Me colé a la habitación de
mi abuelo en una maleta de ruedas. En la oscuridad del trayecto recordé las visitas
que nos hacía a mamá y a mí, que casi siempre estábamos solos. No fingíamos
sorpresa cuando debajo del sombrero, de la manga de su abrigo o tras su
espalda, sacaba unos ChocoRoles, un Gansito o alguna golosina. Ya quería salir
y devolverle el gusto.
Cuando
mamá abrió la maleta y salté afuera, vi que lo que había sido el dandi
ranchero, alto y con porte recto de montar caballo, ahora era una momia de
cartón conectada a una cabecera de armatostes clínicos. Ojos cielo claro en
coágulos de vidrio astillado.
Él
dijo: “enderécenme para ver al amigo”. No se refería a mí. El abuelo observó un
punto sobre mi cabeza, en la esquina entre techo y pared. Tendió la mano,
balbuceó y entró en coma. El peso de mi mamá sobre mis hombros me comprimió a
posición fetal de nuevo. Las enfermeras entraron al escuchar las alarmas de los
aparatos y los gritos que pegaba mamá. El siseo del cierre volvió oscuro el interior
de la maleta. Sacaron a mamá a empujones, conmigo rodando.
No
recuerdo los rostros de las personas que estaban alrededor, aunque llamarlos
bultos hace una imagen vaga. Digamos que estaba rodeado de costales. Costales
fofos de órganos enfermos, arrecholados en filas y filas de bancas azules:
Hospital ISSSTE.
Con
mi abuelo internado, aquellas vacaciones estuvieron llenas del típico aire a
penicilina. Iba cada rato a una máquina de Coca colas a checar si alguien había
olvidado alguna lata. Nunca sucedía. Acodado en una banca con las rodillas al
suelo, dejaba caer mis carritos desde el respaldo como rampa. Los soles de
aquel verano a los nueve años, rodeado de enfermos y viejitos, y por desgracia sin
ningún accidentado, se estampaban en el cielo.
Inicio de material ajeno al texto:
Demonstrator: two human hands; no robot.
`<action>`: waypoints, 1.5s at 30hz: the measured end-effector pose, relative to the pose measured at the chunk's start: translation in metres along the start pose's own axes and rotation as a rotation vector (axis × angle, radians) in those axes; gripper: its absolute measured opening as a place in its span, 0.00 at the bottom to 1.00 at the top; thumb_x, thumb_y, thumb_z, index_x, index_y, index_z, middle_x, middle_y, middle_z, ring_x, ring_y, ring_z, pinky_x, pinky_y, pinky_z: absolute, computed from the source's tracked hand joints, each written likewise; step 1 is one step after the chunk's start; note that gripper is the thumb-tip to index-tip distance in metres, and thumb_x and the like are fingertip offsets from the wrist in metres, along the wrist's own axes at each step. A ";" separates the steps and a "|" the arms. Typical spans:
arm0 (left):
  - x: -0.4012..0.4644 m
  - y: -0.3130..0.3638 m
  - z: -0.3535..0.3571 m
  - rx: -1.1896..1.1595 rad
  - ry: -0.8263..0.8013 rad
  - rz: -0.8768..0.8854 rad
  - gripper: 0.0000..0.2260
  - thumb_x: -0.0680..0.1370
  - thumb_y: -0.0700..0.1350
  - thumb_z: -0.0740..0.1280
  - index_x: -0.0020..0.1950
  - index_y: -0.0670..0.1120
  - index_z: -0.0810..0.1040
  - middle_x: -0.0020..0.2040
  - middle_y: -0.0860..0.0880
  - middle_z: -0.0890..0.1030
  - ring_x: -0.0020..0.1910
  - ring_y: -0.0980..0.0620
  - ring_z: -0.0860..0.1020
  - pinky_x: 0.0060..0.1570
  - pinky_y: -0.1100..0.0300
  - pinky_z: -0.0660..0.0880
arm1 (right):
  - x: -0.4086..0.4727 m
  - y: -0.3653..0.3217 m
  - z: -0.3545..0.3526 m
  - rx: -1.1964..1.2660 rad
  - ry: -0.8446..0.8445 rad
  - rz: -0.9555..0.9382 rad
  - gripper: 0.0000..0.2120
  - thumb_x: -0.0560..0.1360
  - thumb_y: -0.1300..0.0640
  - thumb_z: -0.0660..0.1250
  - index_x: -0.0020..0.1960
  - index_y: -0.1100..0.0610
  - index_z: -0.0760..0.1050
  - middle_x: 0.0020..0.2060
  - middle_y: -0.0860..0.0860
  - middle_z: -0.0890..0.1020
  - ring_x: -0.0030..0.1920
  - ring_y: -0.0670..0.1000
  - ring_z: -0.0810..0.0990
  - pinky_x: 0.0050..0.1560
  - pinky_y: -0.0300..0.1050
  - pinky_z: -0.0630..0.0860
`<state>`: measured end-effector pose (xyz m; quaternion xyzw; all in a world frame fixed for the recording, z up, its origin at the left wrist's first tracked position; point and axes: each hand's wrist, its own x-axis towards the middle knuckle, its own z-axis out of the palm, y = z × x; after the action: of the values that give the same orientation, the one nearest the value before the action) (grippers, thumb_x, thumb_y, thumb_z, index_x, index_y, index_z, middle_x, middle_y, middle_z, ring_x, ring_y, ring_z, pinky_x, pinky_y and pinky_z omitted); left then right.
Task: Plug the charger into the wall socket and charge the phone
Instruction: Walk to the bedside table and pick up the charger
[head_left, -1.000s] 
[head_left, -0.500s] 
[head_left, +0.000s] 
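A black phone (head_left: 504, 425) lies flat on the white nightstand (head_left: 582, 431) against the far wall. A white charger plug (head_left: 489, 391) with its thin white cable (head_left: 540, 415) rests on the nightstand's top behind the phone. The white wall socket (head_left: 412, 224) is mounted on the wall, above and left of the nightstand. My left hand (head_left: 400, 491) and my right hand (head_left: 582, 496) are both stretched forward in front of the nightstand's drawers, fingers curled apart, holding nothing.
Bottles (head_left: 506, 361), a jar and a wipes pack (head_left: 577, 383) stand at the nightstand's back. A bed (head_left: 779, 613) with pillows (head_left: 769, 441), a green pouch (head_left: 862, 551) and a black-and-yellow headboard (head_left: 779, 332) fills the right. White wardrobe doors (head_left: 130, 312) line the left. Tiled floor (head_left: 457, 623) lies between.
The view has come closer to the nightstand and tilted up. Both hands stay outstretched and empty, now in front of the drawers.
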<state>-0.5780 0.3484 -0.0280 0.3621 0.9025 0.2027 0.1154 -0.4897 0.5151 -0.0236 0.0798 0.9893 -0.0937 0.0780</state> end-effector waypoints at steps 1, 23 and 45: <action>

Para convencerme de que se
movían, colocaba una colilla al lado de un poste y la iba alejando conforme la
sombra se le acercara. Juego de aburrimiento que me daba tiempo para volver a
mis asiento-rampas, a recorrer las salas repletas de enfermos-banca e ir a la
máquina expendedora siempre vacía para regresar a mover la colilla antes de que
se la comiera la sombra.
Se
iba otra tarde de pesado sol idiotizante cuando pasé frente a la máquina de
Coca colas y una tensión eléctrica nos conectó: sentí que me veía. Caminé con
decisión hacia ella, casi marchando. Metí la mano. Sentí, con temor y
misteriosa alegría, el sudor del aluminio frío. Nadie alrededor.
Me
recuerdo disfrutando la efervescencia dulce del jarabe de maíz que hace botar lágrimas
por el rabillo del ojo, moviendo los pies al aire en la banca azul, cuando mamá
salió del área de camas. Por reflejo, escondí el refresco atrás de mí. Vino
despacio. No quería llegar. Se detuvo junto a mí y no se sentó. Dijo quedito y de
soslayo: “se nos acaba de morir tu abuelo, hijo”. Supe al instante quién me
había dejado la Coca, que mamá tiró por accidente, al abrazarme bien fuerte.